CLEMSON — Coming together was a beginning. Keeping together was progress. Working together is success.
Dabo Swinney paraphrased the famous Henry Ford quote Sunday to emphasize the advancements he believes Clemson has made despite one win in his three games as interim coach.
Swinney suggested the Tigers accomplished the first two measures, but the defense’s uncharacteristic rollover in the second half of Saturday’s 41-24 loss at then-No. 24 Florida State provided the latest example of this team’s struggle to put all the pieces together in one game.
“We just have to work together a little bit, and that’s when you have success,” Swinney said.
The anecdote likely applied before this past weekend’s loss, but with each mounting defeat, Swinney’s primary challenge again becomes simply keeping the Tigers (4-5, 2-4 ACC) together.
The FSU loss put the Tigers’ division title hopes to bed and, beginning with Saturday’s noon home game against Duke (4-5, 1-4 ACC), forces Clemson to win its final three games to qualify for a bowl.
Next week’s road game at Virginia and the regular-season finale against USC make that task a tall order — but not an impossible one.
On a wider scale, Swinney’s chances of keeping the job after his audition likely were damaged by another loss in which timeout management and player emotion were issues.
When Clemson’s season took a turn for the worse two seasons ago after the infamous beatdown at Virginia Tech, several players believed some teammates had quit trying or were playing for their own agendas down the stretch.
Swinney said he has “no doubts at all” these Tigers will respond after this latest setback, labeling the senior class that includes running back James Davis, quarterback Cullen Harper and safety Michael Hamlin a “different group of guys.”
“I’ve never been a half-empty kind of guy ever,” Swinney said. “Never will be. My nature is to fight till the very end, and I think we have a lot of players on this team who have the same mind-set.
“I’ll do everything I can to make sure the guys we have on the field are going to fight, compete and play the way they are supposed to play. ... If that means changing personnel, whatever, we will.”
Swinney said the coaching staff will determine whether that was part of the defense’s problem after watching the game film.
FSU’s 41 points matched the most Clemson has allowed in four seasons, and a unit that had not allowed more than two touchdowns in its previous 15 ACC games surrendered double that.

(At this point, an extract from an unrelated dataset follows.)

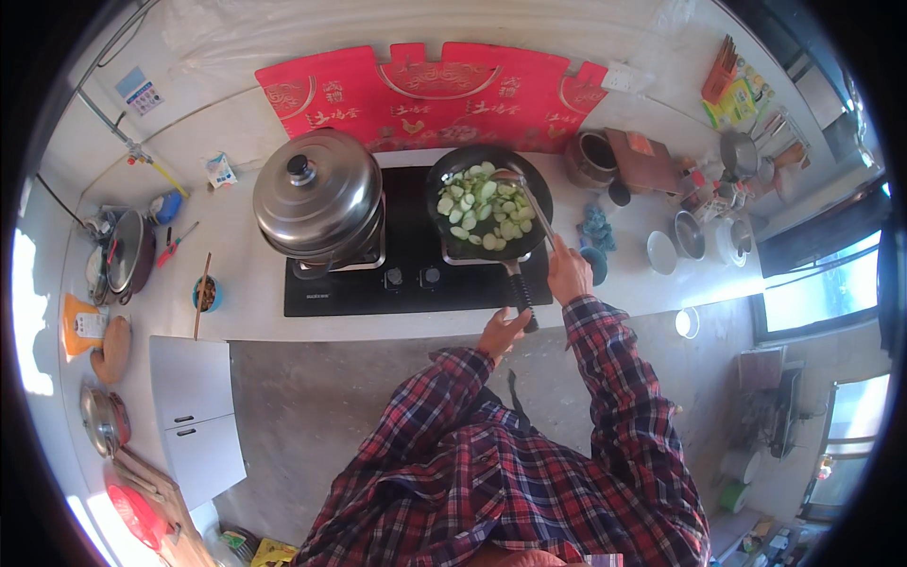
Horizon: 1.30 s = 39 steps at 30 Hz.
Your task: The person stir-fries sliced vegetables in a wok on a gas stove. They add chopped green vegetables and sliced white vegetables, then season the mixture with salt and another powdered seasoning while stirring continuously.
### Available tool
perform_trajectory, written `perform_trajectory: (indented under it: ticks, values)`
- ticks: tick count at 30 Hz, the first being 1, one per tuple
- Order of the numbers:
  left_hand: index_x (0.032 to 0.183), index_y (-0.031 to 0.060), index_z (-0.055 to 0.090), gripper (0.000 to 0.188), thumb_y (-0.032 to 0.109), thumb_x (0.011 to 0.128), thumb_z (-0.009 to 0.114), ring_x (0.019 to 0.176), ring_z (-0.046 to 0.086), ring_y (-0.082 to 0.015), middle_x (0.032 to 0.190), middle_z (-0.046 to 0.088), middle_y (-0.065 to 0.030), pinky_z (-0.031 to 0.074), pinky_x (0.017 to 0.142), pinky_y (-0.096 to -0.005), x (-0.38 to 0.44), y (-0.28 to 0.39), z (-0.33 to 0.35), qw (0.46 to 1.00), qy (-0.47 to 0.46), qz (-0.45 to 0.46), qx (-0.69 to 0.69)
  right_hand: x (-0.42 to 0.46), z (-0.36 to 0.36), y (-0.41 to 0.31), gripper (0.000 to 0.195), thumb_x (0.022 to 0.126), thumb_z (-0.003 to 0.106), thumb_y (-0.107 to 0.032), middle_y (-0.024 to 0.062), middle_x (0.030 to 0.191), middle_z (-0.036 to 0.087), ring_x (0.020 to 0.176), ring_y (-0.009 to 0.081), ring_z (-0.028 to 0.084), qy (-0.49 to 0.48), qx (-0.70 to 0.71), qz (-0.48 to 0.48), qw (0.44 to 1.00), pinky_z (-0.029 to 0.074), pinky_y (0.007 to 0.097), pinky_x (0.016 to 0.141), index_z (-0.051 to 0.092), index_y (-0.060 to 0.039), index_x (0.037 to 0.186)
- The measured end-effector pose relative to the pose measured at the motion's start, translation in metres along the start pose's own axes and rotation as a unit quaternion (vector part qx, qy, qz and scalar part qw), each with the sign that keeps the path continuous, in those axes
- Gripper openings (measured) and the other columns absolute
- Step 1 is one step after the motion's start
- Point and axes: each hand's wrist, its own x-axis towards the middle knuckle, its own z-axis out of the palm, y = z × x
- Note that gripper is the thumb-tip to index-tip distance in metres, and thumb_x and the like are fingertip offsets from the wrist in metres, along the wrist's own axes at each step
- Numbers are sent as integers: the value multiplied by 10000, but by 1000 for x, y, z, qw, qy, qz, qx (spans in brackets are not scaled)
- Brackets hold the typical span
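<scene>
A dark wok (443, 230) stands on the right burner of a black gas hob (340, 294). Pale green sliced vegetable pieces (489, 202), perhaps squash or cucumber, lie in it. My right hand (571, 271) grips the long metal handle of a cooking ladle or spatula (540, 212), whose head rests among the slices at the wok's upper right. At the end of the wok's ribbed black handle (521, 292) is my left hand (502, 334), with thumb and fingers around it. A large lidded steel pot (319, 205) covers the left burner.
Left on the counter are a blue cup (205, 294) with a chopstick across it, red-handled scissors or pliers (173, 248) and a lidded pot (131, 255). To the wok's right stand a brown pot (589, 159), a blue cloth (596, 227), a teal bowl (596, 264) and a white bowl (661, 253).
</scene>
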Motion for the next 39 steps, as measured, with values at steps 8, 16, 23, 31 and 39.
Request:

In the process, the Tigers yielded a season-high 266 rushing yards, even more than they gave up in the opener against Alabama. Afterward, coordinator Vic Koenning said he had no answers.

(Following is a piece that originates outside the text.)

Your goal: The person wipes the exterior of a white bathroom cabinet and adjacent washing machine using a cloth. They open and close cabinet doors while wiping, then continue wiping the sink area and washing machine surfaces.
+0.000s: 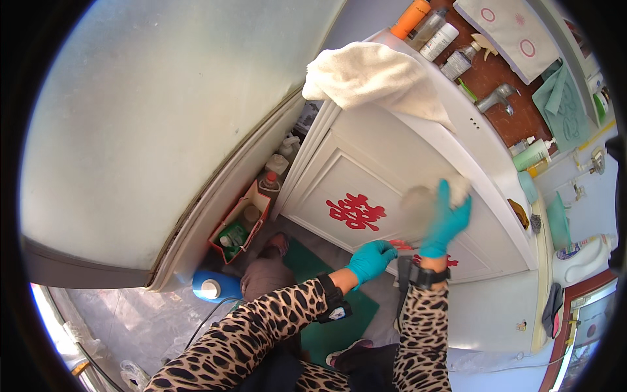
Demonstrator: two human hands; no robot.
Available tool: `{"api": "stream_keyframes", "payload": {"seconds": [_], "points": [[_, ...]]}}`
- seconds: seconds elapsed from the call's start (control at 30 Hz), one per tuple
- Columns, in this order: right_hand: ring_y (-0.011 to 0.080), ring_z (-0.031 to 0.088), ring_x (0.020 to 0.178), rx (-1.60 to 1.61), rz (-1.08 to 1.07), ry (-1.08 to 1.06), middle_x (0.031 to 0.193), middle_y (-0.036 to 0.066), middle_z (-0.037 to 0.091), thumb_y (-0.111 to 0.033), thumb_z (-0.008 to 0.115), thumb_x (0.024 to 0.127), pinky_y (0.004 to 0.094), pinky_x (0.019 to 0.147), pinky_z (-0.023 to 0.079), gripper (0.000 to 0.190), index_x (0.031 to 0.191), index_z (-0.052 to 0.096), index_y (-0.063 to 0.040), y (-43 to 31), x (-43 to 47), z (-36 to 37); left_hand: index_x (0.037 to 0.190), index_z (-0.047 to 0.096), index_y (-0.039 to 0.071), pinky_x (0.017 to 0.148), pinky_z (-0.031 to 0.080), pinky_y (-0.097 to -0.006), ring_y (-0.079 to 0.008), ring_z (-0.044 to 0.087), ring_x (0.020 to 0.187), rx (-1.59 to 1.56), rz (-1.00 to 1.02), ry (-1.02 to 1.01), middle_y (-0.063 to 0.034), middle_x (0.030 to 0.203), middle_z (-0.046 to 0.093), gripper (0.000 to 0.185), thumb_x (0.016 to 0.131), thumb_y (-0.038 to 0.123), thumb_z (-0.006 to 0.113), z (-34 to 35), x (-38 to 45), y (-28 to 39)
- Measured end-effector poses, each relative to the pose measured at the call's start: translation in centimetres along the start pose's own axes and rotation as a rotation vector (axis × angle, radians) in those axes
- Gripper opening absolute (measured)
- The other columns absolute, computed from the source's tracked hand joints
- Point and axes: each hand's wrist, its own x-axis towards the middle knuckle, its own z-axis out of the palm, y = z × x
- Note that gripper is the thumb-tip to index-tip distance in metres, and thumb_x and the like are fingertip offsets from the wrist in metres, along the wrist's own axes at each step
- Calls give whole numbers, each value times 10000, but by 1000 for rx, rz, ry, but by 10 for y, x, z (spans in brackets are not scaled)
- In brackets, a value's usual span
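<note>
My right hand (pixel 446 220), in a turquoise glove, is raised before the white cabinet door and grips a pale cloth (pixel 458 190), blurred by motion. A greyish blurred shape hangs just left of its fingers; I cannot tell whether it is part of the cloth. Lower and to the left, my left hand (pixel 372 262), gloved alike, has its fingers drawn together at a small red piece (pixel 400 244); whether it holds the piece is unclear. A red paper-cut character (pixel 356 211) is on the cabinet door (pixel 318 196). Another red cut-out (pixel 448 262) is partly hidden by my right wrist.
A cream towel (pixel 372 73) drapes over the washbasin cabinet's edge. Bottles and a faucet (pixel 498 99) stand on the counter. At left are a large pale curved panel (pixel 147 122), a box of bottles (pixel 264 201) and a blue container (pixel 201 284) on the floor.
</note>
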Motion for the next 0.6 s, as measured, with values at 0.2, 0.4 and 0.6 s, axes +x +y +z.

“I didn’t have them ready,” Swinney said. “That’s about the only way I can explain it.”
Swinney hopes the offensive line’s protection difficulties will improve based on a better match-up and the return of sophomore left tackle Chris Hairston, who suffered a concussion in the first quarter and did not return.
Hairston will not practice today, but Swinney expects him to be available Saturday.
As of Sunday evening, team doctors were awaiting the results of an MRI to determine the severity of senior defensive tackle Dorell Scott’s knee injury.
“Obviously you have goals you strive for, but our only goal right now has got to be to beat Duke and play with the same energy we’ve played with, especially defensively, the last three games,” Swinney said. “Hopefully we can play our best ball game, which we’ve not played at this point.”